LBC’s deputy head Karim Sarkis, for example, ankled the satcaster to join the newly revamped Abu Dhabi TV as exec director earlier this year.
“There’s no doubt we’ve been affected by the political situation in Lebanon, but the economic situation is much more of an issue,” says LBC topper Pierre Daher. “Talent in Lebanon is getting better offers from around the Gulf.”
While fewer companies appear willing to set up major production centers in Beirut for fear of the security situation, Lebanese TV execs are turning away from broadcasting as a core business model. Though Egypt and Syria have traditionally been the major centers of production in terms of Arab TV drama skeins, Lebanon remains the place to go for general entertainment shows such as LBC’s still-popular reality skein “Star Academy.” Leading pan-Arab satcasters MBC and Dubai TV both produced their big-budget musical skeins “Album” and “Taratata” respectively in Beirut.

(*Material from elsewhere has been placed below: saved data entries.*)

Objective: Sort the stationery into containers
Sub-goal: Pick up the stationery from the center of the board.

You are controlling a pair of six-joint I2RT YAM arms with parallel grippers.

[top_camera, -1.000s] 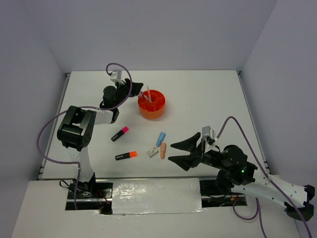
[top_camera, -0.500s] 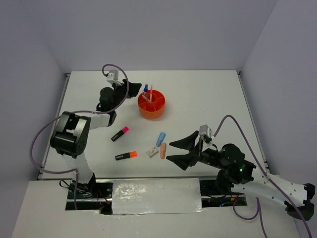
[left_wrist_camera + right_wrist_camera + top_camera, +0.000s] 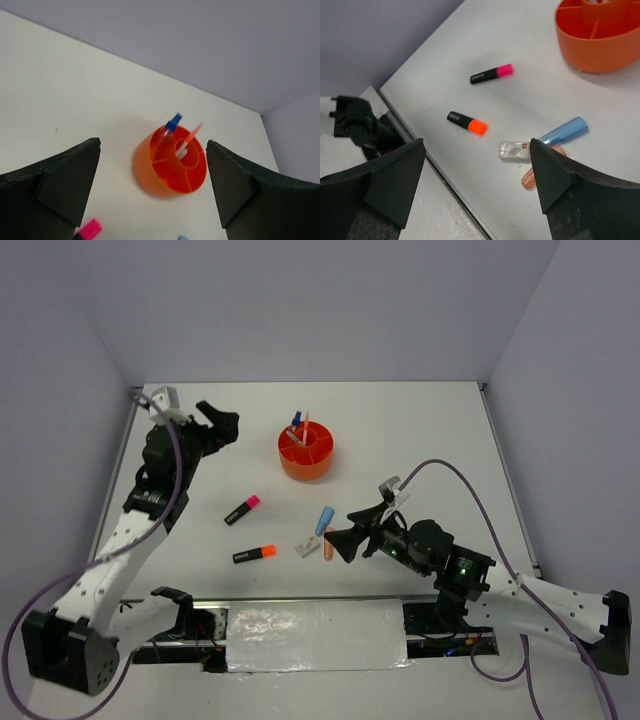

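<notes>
The orange tub (image 3: pixel 305 454) stands at mid-table with a blue-clear marker (image 3: pixel 294 423) and a thin pen (image 3: pixel 304 425) upright in it. On the table lie a pink-capped highlighter (image 3: pixel 242 510), an orange-capped highlighter (image 3: pixel 254 554), a white eraser (image 3: pixel 308 546), a blue eraser (image 3: pixel 324 520) and a salmon eraser (image 3: pixel 329 545). My left gripper (image 3: pixel 218 425) hangs open and empty to the left of the tub (image 3: pixel 170 162). My right gripper (image 3: pixel 342 530) is open and empty just right of the erasers; its view shows the white eraser (image 3: pixel 515 150) and the orange-capped highlighter (image 3: pixel 466 123) between its fingers.
Grey walls close the table at the back and sides. The table's near edge (image 3: pixel 445 175) runs just behind the orange-capped highlighter, with the arm bases and a taped strip (image 3: pixel 310 635) beyond it.
My left gripper has drawn back from the tub to the left and opened wide. My right gripper has moved left to the erasers and opened further.
</notes>
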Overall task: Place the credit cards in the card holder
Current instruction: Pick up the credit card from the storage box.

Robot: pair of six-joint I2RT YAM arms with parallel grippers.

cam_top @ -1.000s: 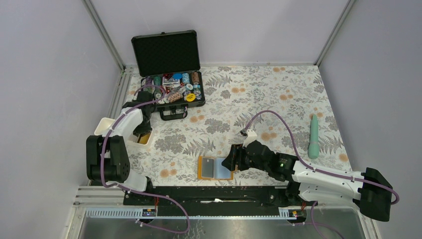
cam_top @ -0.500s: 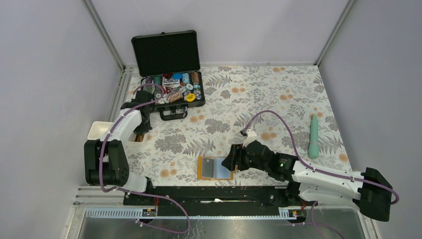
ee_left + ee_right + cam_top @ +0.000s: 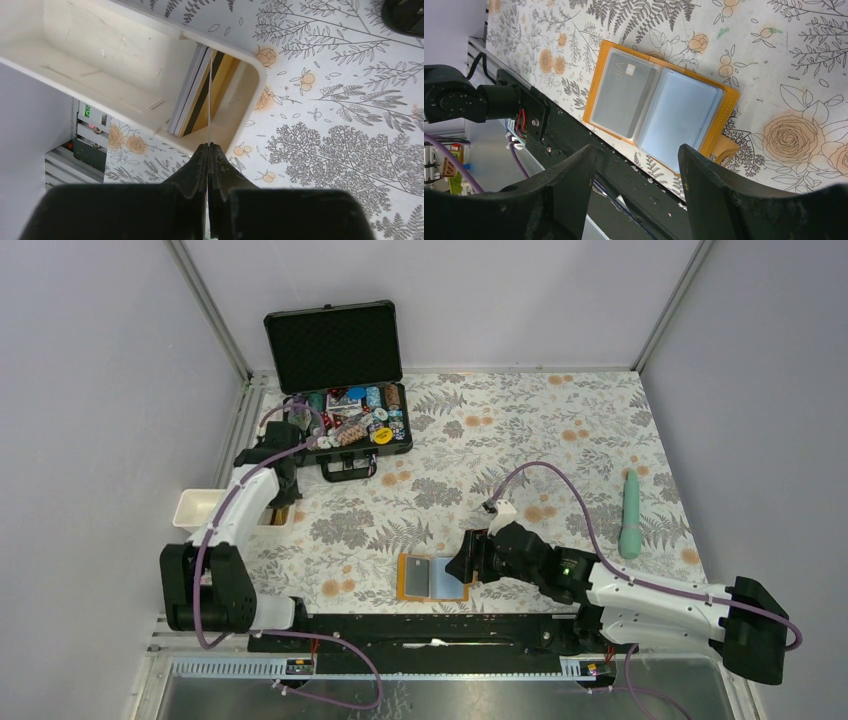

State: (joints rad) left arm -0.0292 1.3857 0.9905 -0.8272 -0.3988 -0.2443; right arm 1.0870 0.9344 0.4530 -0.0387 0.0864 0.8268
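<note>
**A:** What lies nearest, down at 6 o'clock?

**B:** The card holder [image 3: 433, 577]. It's spread open and flat on the flowered surface [image 3: 560, 420], close to the near edge. An orange border frames two clear sleeves, and the sleeve on its 9 o'clock side has a dark grey card [image 3: 624, 95] tucked inside. The other sleeve shows pale blue.

**A:** And the right pincer?

**B:** The right pincer [image 3: 458, 565] sits at the holder's 3 o'clock edge with its jaws wide apart, gripping nothing. In the wrist view the open holder shows between the two fingers. I can't tell whether it touches the leather.

**A:** Farther out?

**B:** At 9 o'clock, on the surface's left edge, there's a white tray [image 3: 100, 45]. The left pincer [image 3: 207, 149] hangs over the tray's 3 o'clock end with its jaws pressed together on a thin card [image 3: 210, 100]. That card is seen edge-on and stands upright inside the tray. Just beside it, at the same end of the tray, a few more cards [image 3: 189, 100] stand on edge together, pale, black and gold.

**A:** Anything at 3 o'clock?

**B:** A mint-green stick [image 3: 630, 515] lies there, well apart from everything else.

**A:** And at the back?

**B:** At 11 o'clock there's a black case [image 3: 345, 465] with its lid [image 3: 333, 345] up and poker chips [image 3: 375, 415] inside.
</note>
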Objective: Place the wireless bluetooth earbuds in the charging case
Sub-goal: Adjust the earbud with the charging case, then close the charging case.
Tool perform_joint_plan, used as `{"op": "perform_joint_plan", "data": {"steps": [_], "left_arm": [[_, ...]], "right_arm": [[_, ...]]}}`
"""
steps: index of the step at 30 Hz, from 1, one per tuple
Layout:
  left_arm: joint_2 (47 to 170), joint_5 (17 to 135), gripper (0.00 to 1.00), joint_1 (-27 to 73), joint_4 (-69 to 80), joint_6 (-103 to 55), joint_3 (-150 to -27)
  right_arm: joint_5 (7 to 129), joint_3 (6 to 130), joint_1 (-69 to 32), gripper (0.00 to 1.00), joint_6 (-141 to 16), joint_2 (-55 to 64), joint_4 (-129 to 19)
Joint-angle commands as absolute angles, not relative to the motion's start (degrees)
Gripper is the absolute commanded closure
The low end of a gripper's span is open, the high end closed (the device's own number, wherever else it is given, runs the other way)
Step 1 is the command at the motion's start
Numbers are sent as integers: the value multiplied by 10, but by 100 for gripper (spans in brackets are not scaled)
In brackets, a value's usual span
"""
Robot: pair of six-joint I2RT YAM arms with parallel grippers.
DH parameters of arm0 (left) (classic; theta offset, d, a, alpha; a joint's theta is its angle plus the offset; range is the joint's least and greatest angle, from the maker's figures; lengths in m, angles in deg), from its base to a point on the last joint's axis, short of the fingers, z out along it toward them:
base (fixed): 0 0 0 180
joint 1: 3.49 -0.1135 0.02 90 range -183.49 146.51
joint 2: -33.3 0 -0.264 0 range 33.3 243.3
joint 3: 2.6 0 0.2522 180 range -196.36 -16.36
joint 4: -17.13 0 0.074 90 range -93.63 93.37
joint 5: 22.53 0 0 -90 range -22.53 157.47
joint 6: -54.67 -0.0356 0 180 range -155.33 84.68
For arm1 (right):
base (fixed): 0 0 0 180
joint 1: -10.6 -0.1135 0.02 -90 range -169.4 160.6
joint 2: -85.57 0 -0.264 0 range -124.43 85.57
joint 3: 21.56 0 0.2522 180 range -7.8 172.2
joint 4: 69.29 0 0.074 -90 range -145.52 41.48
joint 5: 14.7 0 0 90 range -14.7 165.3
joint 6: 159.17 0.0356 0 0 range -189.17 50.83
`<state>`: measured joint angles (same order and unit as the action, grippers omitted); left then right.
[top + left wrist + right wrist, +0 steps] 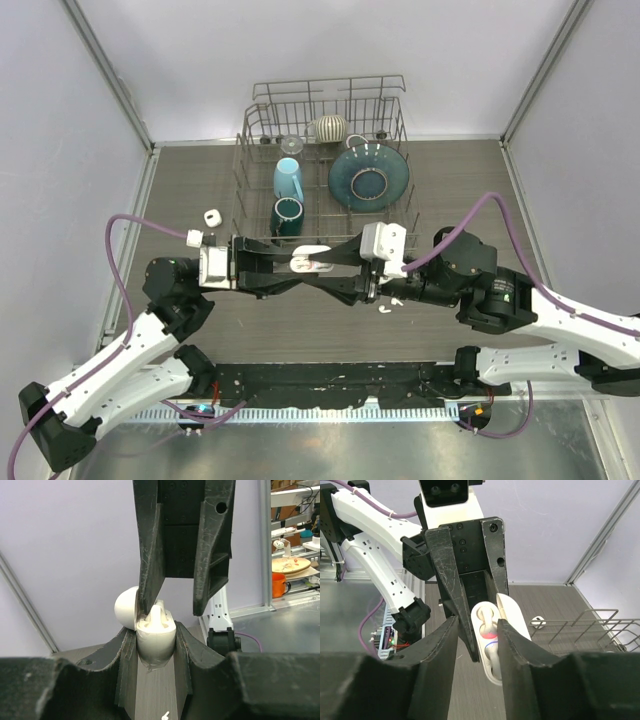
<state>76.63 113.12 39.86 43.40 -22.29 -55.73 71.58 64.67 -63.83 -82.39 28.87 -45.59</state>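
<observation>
The white charging case [156,640] hangs above the table with its lid [125,608] open, and my left gripper [292,265] is shut on its body. One of the wireless bluetooth earbuds [490,636] lies in the case, its stem [158,614] poking out. My right gripper [477,630] faces the left one with its jaws open around the case top. Its fingers [149,560] come down from above in the left wrist view, one tip beside the earbud. Another earbud [385,307] lies loose on the table under the right wrist and shows as a speck [165,714] below the case.
A wire dish rack [243,150] stands at the back with a blue mug [288,180], a dark teal mug [287,215] and a teal plate [368,177]. A small white piece [212,217] lies on the table left of the rack. Walls close the table on both sides.
</observation>
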Motion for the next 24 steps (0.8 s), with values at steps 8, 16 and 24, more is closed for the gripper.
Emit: {"op": "perform_joint_plan", "data": {"steps": [8, 16, 24], "left_arm": [[742, 1133, 100, 402, 445, -250, -574], [738, 1133, 100, 401, 430, -259, -576], [743, 1148, 100, 401, 436, -254, -578]], "right_arm": [[726, 619, -635, 49, -806, 363, -512], [801, 578, -635, 49, -790, 414, -589], [941, 602, -635, 49, -746, 358, -598]]}}
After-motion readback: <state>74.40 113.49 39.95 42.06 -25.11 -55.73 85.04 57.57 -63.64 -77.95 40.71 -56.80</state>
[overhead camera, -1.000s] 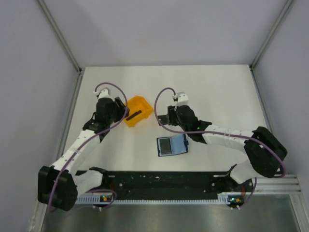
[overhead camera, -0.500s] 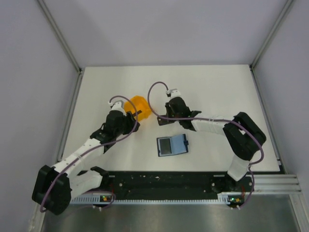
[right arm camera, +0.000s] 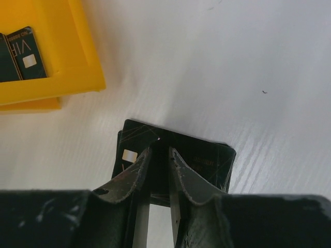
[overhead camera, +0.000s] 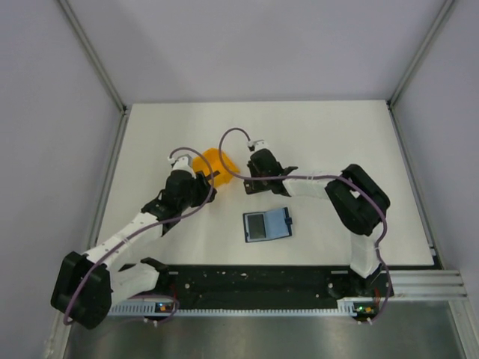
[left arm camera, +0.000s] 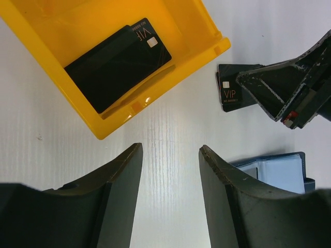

“Lebanon is still No. 1 in the Arab world in terms of producing content,” Munla insists. “We’re moving away from being the top broadcasters to being the top content providers.”
As political deadlock persists, the Lebanese are eyeing their fate carefully. What isn’t in doubt, however, is their belief in themselves to bounce back.
“The Lebanese are fighters,” Wehbi says. “Plus the know-how, talent and facilities are still in Beirut.”